Should credit-card transactions move out of the POS?

It’s back-to-school season – the retail industry’s official kickoff to peak-season shopping frenzies. This year, more than any other in recent history, retailers are depending on vital fourth-quarter sales and there is no margin for error in retail operations.

For the payment-systems department, error-free operations mean that protecting transaction data is priority No. 1. However, protection is as much about strategy as security.

An emerging school of thought suggests that the widely accepted practice of processing and securing credit-card transactions through the POS system may not be the best strategy.

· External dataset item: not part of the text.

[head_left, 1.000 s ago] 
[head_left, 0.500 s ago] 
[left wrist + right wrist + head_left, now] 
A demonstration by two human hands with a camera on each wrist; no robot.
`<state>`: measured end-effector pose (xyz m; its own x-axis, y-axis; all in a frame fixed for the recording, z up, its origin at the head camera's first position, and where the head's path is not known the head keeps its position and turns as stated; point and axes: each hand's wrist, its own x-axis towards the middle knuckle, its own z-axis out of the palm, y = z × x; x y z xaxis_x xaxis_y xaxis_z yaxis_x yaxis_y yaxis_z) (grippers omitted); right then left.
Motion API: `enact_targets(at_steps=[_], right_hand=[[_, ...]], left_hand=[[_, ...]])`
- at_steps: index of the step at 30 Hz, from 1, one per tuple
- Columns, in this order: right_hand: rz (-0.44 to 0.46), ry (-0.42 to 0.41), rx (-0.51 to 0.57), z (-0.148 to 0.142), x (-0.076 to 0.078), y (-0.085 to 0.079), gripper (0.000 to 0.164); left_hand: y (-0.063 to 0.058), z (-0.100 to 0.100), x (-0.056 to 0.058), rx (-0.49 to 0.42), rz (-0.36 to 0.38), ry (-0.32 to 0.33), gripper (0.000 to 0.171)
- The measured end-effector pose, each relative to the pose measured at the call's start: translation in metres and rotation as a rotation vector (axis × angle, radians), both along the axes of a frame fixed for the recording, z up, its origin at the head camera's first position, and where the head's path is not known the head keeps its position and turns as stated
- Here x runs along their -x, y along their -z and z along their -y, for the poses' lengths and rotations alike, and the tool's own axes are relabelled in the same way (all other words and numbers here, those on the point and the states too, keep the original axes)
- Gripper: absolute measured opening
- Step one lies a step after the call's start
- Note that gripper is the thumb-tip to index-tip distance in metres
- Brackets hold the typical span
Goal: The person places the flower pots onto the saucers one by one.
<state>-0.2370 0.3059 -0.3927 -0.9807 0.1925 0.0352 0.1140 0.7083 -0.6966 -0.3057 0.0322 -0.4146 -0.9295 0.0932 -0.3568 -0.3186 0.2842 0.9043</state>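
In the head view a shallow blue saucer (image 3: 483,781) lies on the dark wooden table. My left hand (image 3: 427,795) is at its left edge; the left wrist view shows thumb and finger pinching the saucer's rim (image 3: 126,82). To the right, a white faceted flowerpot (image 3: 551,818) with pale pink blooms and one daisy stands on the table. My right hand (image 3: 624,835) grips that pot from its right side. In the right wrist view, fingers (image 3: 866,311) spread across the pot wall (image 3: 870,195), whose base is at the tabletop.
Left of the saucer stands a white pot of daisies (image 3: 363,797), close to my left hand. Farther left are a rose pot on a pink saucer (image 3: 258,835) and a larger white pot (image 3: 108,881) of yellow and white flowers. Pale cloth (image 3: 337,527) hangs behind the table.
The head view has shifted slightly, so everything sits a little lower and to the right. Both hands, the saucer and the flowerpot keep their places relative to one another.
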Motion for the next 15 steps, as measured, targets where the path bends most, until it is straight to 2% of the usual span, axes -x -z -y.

The debate is not about the need to secure the data that goes through the POS system – that’s a given and certainly credit-card and debit-card data that passes through the POS system to the payments processor must be encrypted, secured and compliant with the Payment Card Industry (PCI) data security standard (DSS) requirements.

Rather, the current discussion raises the more fundamental question of whether or not credit-card transactions should ever enter the POS system.

“One of the problems with passing the transaction through the cash register,” noted Jeff Wakefield, vice president of marketing at VeriFone, Clearwater, Fla., “is that the POS system then has all of the track data. In order for a retailer to be PCI/DSS compliant, any system that stores, transmits or processes credit-card data is within the scope of what has to be tested, audited and monitored.”

The alternative to passing transaction data through the POS system is quite simple. Essentially the retailer routes transaction data directly from the PIN-entry-device (PED) pad through an application server to the payments processor.

“One retailer came to us and said they wanted to take credit-card payments out of their POS system, because their security professionals and auditors had advised this would remove the POS systems from the scope of PCI/DSS requirements, which greatly reduces the perimeter that had to be secured in each store,” advised Wakefield.

Another VeriFone client, petroleum retailer BP, effectively moved card payments out of the POS by installing the VIPER payment software and V900 electronic payment server (EPS) across its entire portfolio. BP’s decision to move credit-card transactions out of the POS was motivated by a need to comply with PCI requirements as well as the fact that BP had a number of disparate POS systems running across the different brands it had acquired.

The VeriFone solutions enabled BP to achieve PCI compliance at its more than 10,000 locations across the United States in considerably less time and with less investment than would have been required to upgrade each of the POS platforms.

According to Avivah Litan, VP, distinguished analyst with Gartner Group, Potomac, Md., it is “too early to predict if moving credit-card payments out of the POS will become a trend. However, we are seeing a lot of interest in its potential and it is certainly worth a closer examination.”